Utah's capital city is one of 12 American cities the national conservation organization is spotlighting this year for their commitment to vibrant development geared toward mass transit instead of urban sprawl. The Sierra Club points to Envision Utah and its founder, Robert Grow, The Church of Jesus Christ of Latter-day Saints, Mayor Rocky Anderson, the Salt Lake City Redevelopment Agency, and the Utah Transit Authority as key players in the city's renaissance.
TRAX has been the backbone of the turnaround, said Utah Sierra Club spokesman Marc Heileson. "Ten years ago, Salt Lake's downtown was in trouble. Eight years ago, the reports were not too favorable about Utah and Salt Lake."

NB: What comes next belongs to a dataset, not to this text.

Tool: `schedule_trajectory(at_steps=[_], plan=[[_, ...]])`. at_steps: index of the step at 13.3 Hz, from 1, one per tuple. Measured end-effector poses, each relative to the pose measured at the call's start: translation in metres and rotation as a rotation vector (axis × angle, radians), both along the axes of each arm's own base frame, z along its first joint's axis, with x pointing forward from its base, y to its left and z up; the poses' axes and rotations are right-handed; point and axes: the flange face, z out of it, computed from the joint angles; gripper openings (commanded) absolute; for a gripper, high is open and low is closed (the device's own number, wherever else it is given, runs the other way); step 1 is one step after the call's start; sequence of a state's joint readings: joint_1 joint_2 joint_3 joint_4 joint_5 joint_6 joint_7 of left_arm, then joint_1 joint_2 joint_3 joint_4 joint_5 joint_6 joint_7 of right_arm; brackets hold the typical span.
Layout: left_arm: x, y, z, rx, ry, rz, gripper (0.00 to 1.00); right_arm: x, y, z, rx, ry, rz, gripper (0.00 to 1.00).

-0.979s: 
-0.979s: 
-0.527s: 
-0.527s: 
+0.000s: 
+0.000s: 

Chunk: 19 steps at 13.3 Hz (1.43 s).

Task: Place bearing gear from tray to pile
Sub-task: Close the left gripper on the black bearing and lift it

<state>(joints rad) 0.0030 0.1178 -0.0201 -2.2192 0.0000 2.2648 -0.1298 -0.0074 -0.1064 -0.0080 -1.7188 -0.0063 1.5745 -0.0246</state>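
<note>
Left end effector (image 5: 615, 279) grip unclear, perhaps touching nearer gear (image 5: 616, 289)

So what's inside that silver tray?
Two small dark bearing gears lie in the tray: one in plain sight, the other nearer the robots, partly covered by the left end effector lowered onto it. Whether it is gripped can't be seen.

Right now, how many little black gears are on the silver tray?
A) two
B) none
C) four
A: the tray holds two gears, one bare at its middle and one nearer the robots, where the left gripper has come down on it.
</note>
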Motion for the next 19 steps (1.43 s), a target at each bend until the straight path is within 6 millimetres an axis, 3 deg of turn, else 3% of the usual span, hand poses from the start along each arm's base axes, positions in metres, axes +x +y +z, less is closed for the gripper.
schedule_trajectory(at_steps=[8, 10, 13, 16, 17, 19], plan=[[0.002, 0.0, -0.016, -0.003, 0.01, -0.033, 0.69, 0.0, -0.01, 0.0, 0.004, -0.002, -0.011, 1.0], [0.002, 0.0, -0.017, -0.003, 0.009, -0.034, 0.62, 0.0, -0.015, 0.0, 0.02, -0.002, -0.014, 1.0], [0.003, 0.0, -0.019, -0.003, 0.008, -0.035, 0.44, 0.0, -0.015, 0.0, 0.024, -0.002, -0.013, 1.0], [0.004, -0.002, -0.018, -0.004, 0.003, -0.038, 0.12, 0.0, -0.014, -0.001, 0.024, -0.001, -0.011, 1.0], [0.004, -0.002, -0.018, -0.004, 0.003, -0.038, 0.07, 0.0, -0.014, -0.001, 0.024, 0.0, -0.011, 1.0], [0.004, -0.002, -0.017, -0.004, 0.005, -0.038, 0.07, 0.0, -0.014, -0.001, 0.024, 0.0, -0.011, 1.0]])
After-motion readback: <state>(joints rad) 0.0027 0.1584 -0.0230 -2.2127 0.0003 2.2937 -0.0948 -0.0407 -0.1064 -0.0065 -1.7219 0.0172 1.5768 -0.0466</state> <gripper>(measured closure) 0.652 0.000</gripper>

That makes this year's recognition even sweeter, he said.
Envision Utah's work in 1998 set the course by promoting light rail and commuter rail over building more roads. That in turn allowed the city to concentrate development around transit.
"Salt Lake City has established priorities and invested initiatives to create a strong, transit-oriented urban core and a healthy mix of offices, retail and housing," the Sierra Club report says.
Urban planning for the past half-century has centered on the automobile. In Salt Lake County, that has led to a near-destruction of farming. The U.S. Department of Agriculture census shows that from 1997 to 2002, harvested croplands in the country shrank from 16,167 acres to 7,894 acres. Salt Lake City's focused attention on downtown development and transit is an antidote to gobbling up what's left, Heileson said.
Salt Lake's high population growth rate makes it a prime candidate for transit-oriented development. Empty-nesters are trading their suburban tract homes for the amenities of downtown living.
"It's a good feel downtown. We're seeing that manifested in the housing stock being purchased so quickly," said Dave Oka of the city Redevelopment Agency.
For example, the 117 Metro Condominiums just north of the City-County Building all have been presold, with more potential buyers in the wings, he said.
Other would-be downtown residents are clamoring for housing in what are now office buildings, Oka said. A New York couple is remodeling a defunct Main Street coffeehouse into a home they say will allow them to live in a kinder version of Manhattan.
In August, the Downtown Alliance reported the city's central business district - the 40-block area bounded by North Temple, 500 West, 400 South and 200 East - expects more than $1.5 billion in construction projects and a population surge that will almost double the number of people living downtown by 2010.
The LDS Church owns ZCMI Center and Crossroads Plaza, and has announced plans for a $1 billion redevelopment of the properties that includes up to 900 housing units, office buildings and retail.
"This new report from the Sierra Club recognizes laudable efforts by many in Salt Lake City to plan and build for a healthy, livable future," said church spokesman Dale Bills. "The church is pleased to play a part in making our city a place everyone can enjoy."
Other developers are planning more than a dozen major office, retail and higher education construction projects to be built over the next five years, the Downtown Alliance says. New housing projects will increase current residential population by two-thirds.
The Gateway, a housing and retail development built on a former Amtrak train storage facility, receives special mention from the Sierra Club. The Redevelopment Agency, the U.S. Environmental Protection Agency and developer The Boyer Co. worked together to clean up the formerly contaminated "brownfield" site that now anchors development on downtown's west side.
All of The Gateway's 150 condominiums have sold, and its 350 apartments are consistently leased, said company partner Jake Boyer.
"We're already seeing a lot of redevelopment in surrounding areas, a lot of loft condominiums up and down the Second South, Third South corridors," he said. "It's neat to see our city get this recognition."
While not planned as so-called transit-oriented development, Gateway is the current terminus of the north-south TRAX line.
An intermodal hub, where bus, TRAX and commuter rail transit will come together, is under construction next to Gateway.
Jeff Harris, deputy chief of asset management for UTA, joked that he'd like his agency to take all the credit for Salt Lake City's turnaround, but acknowledged that Gateway would have been developed even without TRAX.
What the trains have done is allow for housing to move west while tying downtown together and show the rest of Utah what planning around transit instead of cars can do for cities.
"Our goal along the entire light-rail line, the commuter rail line, is to create those environments, those uses along the line," Harris said. "As long as people can shop, work, play, eat, be entertained, you are creating an environment along the line where people can live without the automobile. And we're trying to create that in Sandy as much as we are in Salt Lake."